SOURCE DATA:
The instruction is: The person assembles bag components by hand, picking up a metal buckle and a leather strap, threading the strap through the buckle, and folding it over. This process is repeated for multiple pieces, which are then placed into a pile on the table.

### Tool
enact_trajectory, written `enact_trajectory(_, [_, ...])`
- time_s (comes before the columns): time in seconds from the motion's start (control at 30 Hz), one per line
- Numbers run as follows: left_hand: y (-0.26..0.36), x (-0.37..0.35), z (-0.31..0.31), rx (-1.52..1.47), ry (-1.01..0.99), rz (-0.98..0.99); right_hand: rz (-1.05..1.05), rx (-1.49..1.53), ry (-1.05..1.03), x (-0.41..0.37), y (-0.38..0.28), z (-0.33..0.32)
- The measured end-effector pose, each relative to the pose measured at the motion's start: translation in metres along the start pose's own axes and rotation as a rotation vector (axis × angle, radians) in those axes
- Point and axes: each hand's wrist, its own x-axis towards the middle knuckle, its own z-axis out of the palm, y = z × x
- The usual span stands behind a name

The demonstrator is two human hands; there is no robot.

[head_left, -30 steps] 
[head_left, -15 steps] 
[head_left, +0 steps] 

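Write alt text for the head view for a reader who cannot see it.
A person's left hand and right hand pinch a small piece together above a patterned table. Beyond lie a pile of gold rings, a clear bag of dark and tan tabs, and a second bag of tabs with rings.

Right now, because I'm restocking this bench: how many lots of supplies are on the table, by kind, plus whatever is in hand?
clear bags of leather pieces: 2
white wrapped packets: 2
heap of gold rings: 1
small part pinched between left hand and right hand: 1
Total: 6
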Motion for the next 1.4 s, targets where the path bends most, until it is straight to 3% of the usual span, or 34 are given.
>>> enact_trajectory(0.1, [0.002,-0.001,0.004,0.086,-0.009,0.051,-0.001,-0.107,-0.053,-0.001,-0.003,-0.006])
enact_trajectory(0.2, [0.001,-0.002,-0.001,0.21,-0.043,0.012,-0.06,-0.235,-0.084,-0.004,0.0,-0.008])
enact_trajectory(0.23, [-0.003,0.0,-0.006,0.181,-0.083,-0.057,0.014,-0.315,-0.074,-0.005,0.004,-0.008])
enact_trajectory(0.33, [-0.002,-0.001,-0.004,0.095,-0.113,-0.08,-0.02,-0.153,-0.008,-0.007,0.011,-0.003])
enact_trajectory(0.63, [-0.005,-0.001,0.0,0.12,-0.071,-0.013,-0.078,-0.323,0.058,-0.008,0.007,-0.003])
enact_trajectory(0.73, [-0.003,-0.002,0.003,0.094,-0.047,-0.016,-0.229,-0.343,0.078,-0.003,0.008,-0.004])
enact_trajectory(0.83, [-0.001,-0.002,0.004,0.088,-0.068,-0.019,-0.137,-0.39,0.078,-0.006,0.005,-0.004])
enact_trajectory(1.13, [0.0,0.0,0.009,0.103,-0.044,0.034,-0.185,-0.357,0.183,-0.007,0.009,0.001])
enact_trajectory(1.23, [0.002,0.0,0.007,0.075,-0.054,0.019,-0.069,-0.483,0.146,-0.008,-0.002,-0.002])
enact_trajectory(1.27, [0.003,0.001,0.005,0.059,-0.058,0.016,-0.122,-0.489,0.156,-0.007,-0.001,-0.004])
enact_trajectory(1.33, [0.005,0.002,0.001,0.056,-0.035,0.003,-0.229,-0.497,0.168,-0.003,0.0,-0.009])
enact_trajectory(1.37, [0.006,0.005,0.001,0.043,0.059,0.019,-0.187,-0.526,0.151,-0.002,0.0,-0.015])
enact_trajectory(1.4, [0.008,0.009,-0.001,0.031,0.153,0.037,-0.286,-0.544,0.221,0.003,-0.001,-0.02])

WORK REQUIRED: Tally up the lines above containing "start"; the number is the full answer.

SOLUTION TO THIS TASK: 2